1.-

- My friend Edu … asks me, “Does Superman need to eat?”
- Well, no, not really. His body feeds off solar energy and that is enough for him.... In the comic book Peace on Earth this is mentioned, since Clark, studying the problem of hunger on Earth, feels sorry for them and says that since he doesn’t need to eat hi will never know the pain of hunger.
(Taken from http://supermanjaviolivares.iespana.es/supermanjaviolivares/CURIOSIDADES.htm)

At the end of Kill Bill 2 – Quentin Tarantino’s masterpiece – David Carradine (Bill) performs a long monologue about the duality of Superman/Clark Kent, inverting the alter ego relationship between the hero and the man. It is a commentary that affirms the impossibility of avoiding or changing the destiny that awaits each person: Beatrix Kiddo was born an assassin, just as Superman was born being himself. This monologue, which the most well-read critics have associated with an old essay by Jules Feiffer , leads one to a rereading of Salvadoran artist Waterio Iraheta’s Kriptonita (“Kryptonite”), in an exercise of cultural transvestitism where all imposition – beneficial or not – constantly acquires a level of fatality.

The non-western world is bombarded daily – in their interactions with the media – with visual images that obliterate their esthetic vision. However, art takes this effect and turns it into counter-discourse when it subverts and appropriates images from the mass media. It is in this vane that the Superman character becomes the leitmotiv of Iraheta’s visual essay – the same hero that was used as an instrument of patriotic propaganda during World War II.

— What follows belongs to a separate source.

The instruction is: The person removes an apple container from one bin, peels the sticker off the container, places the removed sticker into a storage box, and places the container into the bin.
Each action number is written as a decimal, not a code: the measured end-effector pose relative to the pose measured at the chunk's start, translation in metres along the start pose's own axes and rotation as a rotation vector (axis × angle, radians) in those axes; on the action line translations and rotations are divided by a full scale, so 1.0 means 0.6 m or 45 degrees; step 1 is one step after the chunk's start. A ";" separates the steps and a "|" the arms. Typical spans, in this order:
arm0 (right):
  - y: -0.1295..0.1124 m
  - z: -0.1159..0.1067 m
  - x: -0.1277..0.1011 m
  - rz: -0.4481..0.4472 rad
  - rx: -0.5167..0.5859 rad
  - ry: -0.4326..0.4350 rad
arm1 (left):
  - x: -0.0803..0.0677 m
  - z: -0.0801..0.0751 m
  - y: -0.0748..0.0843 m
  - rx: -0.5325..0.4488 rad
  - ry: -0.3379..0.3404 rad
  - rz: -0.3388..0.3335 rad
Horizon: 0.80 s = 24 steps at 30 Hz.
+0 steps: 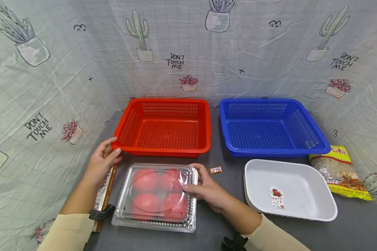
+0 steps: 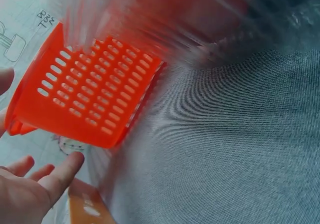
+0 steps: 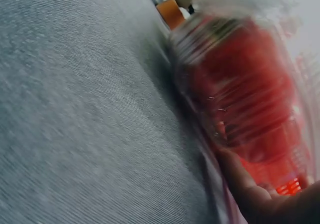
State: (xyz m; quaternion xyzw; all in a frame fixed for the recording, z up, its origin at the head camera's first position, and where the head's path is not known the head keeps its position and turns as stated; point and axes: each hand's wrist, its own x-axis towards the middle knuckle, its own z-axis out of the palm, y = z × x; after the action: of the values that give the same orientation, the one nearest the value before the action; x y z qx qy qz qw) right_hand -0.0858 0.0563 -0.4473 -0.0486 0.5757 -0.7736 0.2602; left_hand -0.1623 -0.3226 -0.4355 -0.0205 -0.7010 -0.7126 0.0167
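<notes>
A clear plastic clamshell box (image 1: 157, 196) with several pink-red round fruits inside lies on the grey table near me. My right hand (image 1: 204, 188) grips its right edge, thumb on the lid and fingers curled round the rim; the right wrist view shows the box (image 3: 245, 99) blurred, with my thumb under its edge. My left hand (image 1: 104, 161) hovers with relaxed fingers between the box's left side and the front left corner of the red basket (image 1: 164, 126), holding nothing. In the left wrist view my fingers (image 2: 57, 176) are spread beside the red basket (image 2: 85, 97).
A blue basket (image 1: 271, 126) stands right of the red one. A white tray (image 1: 320, 207) with a small sticker sits front right, a yellow noodle packet (image 1: 340, 171) beyond it. A small orange candy (image 1: 216, 169) lies mid-table. A flat brown-edged packet (image 1: 106, 190) lies under my left wrist.
</notes>
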 end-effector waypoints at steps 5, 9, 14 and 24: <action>-0.002 0.005 -0.006 -0.002 0.021 0.127 | 0.005 0.008 -0.004 -0.127 0.029 -0.009; -0.006 0.001 -0.011 -0.010 0.035 0.179 | 0.007 0.014 -0.006 -0.179 0.002 -0.051; -0.015 -0.010 -0.023 0.006 0.014 0.199 | 0.006 0.020 -0.004 -0.176 0.016 -0.104; -0.072 -0.027 -0.070 -0.022 -0.029 0.188 | 0.008 0.037 0.002 -0.241 0.172 -0.156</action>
State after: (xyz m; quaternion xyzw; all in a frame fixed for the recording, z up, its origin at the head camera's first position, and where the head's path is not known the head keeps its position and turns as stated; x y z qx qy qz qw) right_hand -0.0709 0.0981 -0.4036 0.0006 0.6016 -0.7707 0.2100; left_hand -0.1671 -0.3006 -0.4335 0.0691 -0.6279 -0.7750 0.0183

These days, after the end of art – as announced with the arrival of Warhol and his Brillo Box – artistic production has begun to displace itself from its accepted spaces of expression, keeping the taxonomy of the period as its shield, and with the haste and the dizziness of the times led to the annihilation of the daily . The bizarre terrain of art allows us, on many occasions, to have intimate dialogues with objects that refer to our everyday experiences, leading to the reformulation of realism. It is in this way that we are constantly falling back on the archaeology of modern objects, or a barter and trade economy, carried out in trades, in juxtaposition, or in costume. These transactions, and their conceptually elaborated premises, blame the questions “what” and “how” for encroaching upon the “why” and removing it from artistic discourse, and it is there that the objet trouvé continues to be the muse for the hazardous. It is in this way that Iraheta’s hand works to make these things – Superman’s clothes or his classic figures (including the flying lessons, done in Porter’s style) – subjects of transfiguration , that which introduces us to the sacrosanct cult of the ordinary.

If the work of Iraheta had accustomed us to more domestic and self-referencing exercises, Kriptonita threatens with all the artist’s range of possibilities – meticulous work in drawing, photography and installation – staged as a malefic game. This duality of antonyms is the deceptive doubling back upon which a new aesthetic has been created: arriving at what belongs to oneself with a sense of déjà vu, an irremediable association of our false discourse of infinitely asking for forgiveness. Iraheta does not need to define himself as apocalyptic in order to play with this historic illness that has pushed us to the cynicism of adopting the aesthetic of populist spontaneity and attributing to it the end of the ridiculous.

One question cannot be avoided with this exhibit: What is Kriptonita? In the Superman saga, you have the response in a strange and diversified mineral, which comes from Krypton, the superhero’s planet, and which makes his powers disappear. Tempted by metaphoric language, this explication derives from a psychoanalytical reading, one which equates the place from which we come with the mother figure and the loss of powers with the catastrophic. Thereby the super-people who share the exhibit with the hero share not only a quota of solar energy, which is essential for survival, but also two fatal qualities – their own planet which rejects them, and a suit as false as the emancipating stories and the modern utopia. Here, all are left naked and without the crown.

It shouldn’t surprise us that the artist has chosen local stereotypes to fit with his historical joke. We must revisit the taste for the local, for clichés and regional exoticism, in order to borrow from a discourse that remains on the boundaries between the politically correct and the rampantly amoral. Each one of those portrayed – like Beatriz Kiddo, like Superman – shows their fatality, shows that as much as they may “cross dress,” trying to fully disguise themselves, they cannot escape their own Kriptonita, the obligation to a life that detests possibilities.